That's just decorative. The real advance in record players is IRENE.[1] This is an optical record player. It takes a 3D image of the recording surface with a confocal microscope. That's used to create a 3D model, which is then "played" in simulation to get out the audio. The Library of Congress uses these to recover old records and cylinders. They can even put a broken record back together.

[1] https://news.lib.berkeley.edu/project-irene-lawrence-berkele...


Killer marketing idea - an audio product with a feature that looks like it could conceivably improve audio quality in some way, but make absolutely zero claims about whether it does or not. Don't pay for any research, don't stretch the truth in the marketing copy, just let the audiophiles buy it and argue about whether it has any effect. Everybody wins!

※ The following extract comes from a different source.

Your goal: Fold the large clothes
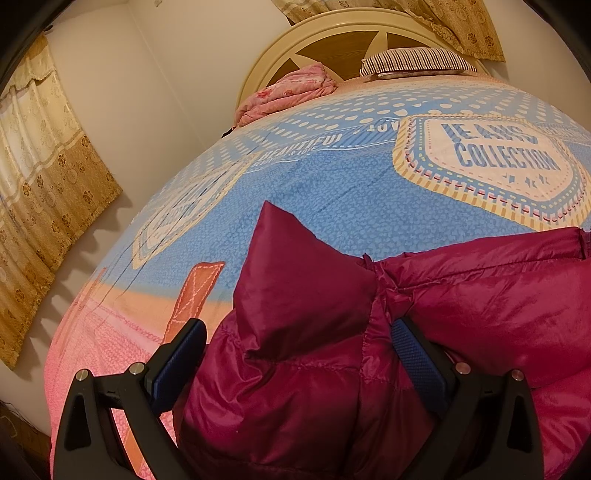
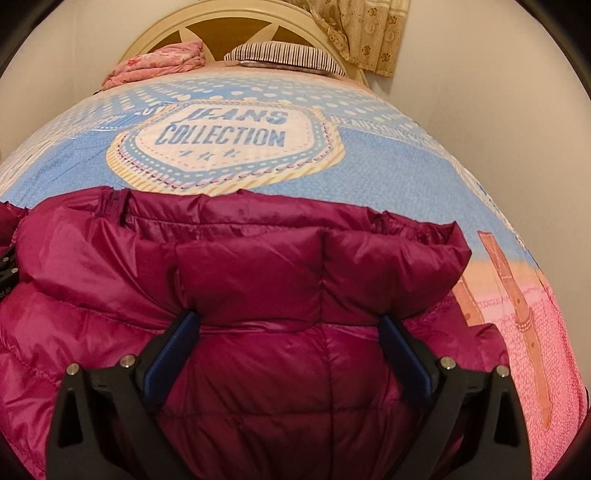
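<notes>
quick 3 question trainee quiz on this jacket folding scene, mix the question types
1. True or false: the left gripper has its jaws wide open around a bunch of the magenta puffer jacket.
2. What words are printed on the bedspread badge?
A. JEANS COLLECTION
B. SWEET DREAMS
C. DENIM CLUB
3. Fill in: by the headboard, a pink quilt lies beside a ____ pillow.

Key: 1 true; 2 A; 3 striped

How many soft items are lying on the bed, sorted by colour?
Maroon: 1, the puffer jacket
Pink: 1, the bundled blanket
Striped: 1, the pillow
Total: 3, all on the printed bedspread
</notes>
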Demonstrator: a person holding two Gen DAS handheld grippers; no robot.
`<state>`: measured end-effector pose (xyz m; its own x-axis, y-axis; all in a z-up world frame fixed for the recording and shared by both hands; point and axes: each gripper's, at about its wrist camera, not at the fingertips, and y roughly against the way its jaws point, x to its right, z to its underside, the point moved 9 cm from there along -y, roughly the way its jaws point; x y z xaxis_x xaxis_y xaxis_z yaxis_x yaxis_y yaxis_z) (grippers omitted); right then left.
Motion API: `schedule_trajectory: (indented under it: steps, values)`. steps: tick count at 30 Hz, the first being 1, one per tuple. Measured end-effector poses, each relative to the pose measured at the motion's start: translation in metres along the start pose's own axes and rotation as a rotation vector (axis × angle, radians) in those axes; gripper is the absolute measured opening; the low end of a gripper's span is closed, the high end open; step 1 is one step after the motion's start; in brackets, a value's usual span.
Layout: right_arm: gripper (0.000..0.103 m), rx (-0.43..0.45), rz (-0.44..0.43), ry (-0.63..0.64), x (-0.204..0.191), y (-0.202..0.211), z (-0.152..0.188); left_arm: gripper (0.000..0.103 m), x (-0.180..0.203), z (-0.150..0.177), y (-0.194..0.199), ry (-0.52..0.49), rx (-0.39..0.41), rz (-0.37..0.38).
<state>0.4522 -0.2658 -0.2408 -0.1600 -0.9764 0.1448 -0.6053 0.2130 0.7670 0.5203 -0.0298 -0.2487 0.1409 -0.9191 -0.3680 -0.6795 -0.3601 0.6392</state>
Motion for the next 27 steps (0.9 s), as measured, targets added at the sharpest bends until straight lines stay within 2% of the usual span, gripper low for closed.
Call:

They, and each of the reviews they quote, carefully avoid any mention of any auditory benefits. Are there none? To me, the real reasons for doing this would be

1) to isolate the turntable from floor vibrations. Walking or stomping nearby, or even closing a door, can be picked up and amplified as a rather unpleasant booming low-frequency sound. And jumping hard enough nearby can even make the needle skip.

and possibly

2) to eliminate the mechanical motors and thereby another source of noise or interference. All while possibly achieving better or more consistent control of rotation speed?

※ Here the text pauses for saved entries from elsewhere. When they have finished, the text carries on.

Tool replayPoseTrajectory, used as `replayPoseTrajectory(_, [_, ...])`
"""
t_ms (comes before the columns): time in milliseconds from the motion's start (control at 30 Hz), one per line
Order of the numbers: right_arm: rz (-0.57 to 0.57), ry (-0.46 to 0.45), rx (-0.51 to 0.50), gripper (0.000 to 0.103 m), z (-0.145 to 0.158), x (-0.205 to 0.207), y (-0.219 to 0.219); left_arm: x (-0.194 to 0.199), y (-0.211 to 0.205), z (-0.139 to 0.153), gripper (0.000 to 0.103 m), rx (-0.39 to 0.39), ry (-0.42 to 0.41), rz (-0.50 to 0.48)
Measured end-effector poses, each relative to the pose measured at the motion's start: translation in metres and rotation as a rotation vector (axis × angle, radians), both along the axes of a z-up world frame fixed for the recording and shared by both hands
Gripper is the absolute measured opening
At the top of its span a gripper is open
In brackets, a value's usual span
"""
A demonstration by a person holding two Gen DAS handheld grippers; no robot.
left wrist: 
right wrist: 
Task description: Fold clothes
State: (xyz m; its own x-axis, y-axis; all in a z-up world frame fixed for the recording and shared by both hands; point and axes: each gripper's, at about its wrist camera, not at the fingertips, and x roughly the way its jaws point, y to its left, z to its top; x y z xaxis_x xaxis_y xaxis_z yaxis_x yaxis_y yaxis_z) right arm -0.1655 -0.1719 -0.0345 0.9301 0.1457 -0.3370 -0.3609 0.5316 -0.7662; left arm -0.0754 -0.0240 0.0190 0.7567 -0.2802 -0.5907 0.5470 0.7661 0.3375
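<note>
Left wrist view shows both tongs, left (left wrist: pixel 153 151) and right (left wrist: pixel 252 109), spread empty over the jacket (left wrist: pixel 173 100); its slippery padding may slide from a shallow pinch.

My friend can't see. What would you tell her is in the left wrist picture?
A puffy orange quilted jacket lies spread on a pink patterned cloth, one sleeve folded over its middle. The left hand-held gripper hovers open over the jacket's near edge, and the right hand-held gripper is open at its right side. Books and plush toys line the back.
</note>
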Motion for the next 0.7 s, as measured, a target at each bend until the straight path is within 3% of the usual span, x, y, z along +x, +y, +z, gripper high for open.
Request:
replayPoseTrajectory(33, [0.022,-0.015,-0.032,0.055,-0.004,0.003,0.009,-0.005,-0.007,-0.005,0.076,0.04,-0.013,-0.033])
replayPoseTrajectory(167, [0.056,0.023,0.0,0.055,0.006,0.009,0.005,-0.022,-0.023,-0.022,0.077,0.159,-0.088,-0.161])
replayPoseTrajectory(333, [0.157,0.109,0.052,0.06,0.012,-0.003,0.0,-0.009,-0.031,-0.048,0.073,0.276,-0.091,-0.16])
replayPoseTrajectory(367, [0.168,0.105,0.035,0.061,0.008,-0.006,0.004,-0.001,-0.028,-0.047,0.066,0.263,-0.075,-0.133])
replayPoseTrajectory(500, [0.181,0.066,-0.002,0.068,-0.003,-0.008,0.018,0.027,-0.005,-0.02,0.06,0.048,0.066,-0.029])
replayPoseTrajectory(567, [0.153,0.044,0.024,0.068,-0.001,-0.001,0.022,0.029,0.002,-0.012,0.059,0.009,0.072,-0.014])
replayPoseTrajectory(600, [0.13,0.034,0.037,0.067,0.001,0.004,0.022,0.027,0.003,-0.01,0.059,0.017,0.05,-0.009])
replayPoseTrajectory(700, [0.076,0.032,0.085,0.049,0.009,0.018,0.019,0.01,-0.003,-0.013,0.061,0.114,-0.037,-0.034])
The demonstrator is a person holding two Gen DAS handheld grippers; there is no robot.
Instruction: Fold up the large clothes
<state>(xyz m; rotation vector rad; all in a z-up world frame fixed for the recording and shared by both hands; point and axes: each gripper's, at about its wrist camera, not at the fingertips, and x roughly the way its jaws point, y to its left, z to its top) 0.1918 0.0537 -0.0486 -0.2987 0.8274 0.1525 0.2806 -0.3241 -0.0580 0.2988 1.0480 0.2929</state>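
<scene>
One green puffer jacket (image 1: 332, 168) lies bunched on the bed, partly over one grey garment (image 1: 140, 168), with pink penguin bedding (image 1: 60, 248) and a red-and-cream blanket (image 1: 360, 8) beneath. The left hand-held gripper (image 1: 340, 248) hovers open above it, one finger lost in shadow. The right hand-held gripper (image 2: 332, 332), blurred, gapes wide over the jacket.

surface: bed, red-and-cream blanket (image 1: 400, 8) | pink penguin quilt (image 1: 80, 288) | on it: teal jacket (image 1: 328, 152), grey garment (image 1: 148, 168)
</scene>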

So, why are any such claims so scrupulously avoided? Because it doesn't accomplish either of those things? Because their experience with phonographs is so shallow they don't even know those issues people might care about? It's weird...


I don't have data to back this up, but I suspect the main issue with needle skip is from vibrations being transmitted through (and maybe amplified along?) the arm. Since the arm is still mounted to the base, it could be that levitating the platter does zilch for vibrations. I wonder what it would take to levitate the arm too, and just have a flexible cord hanging down to pass along the signal?

Eliminating needle skip was the first thing that came to my mind too, there's gotta be a reason they don't even mention it.


I'll preface this by saying any attention paid to the performance of record players is an absolute waste of effort, in my opinion.... buuuut.

I think that there's a different problem for each component. The turntable introduces vibrations vertically (which seems less important to me, except it could affect stereo), and the arm introduces them horizontally.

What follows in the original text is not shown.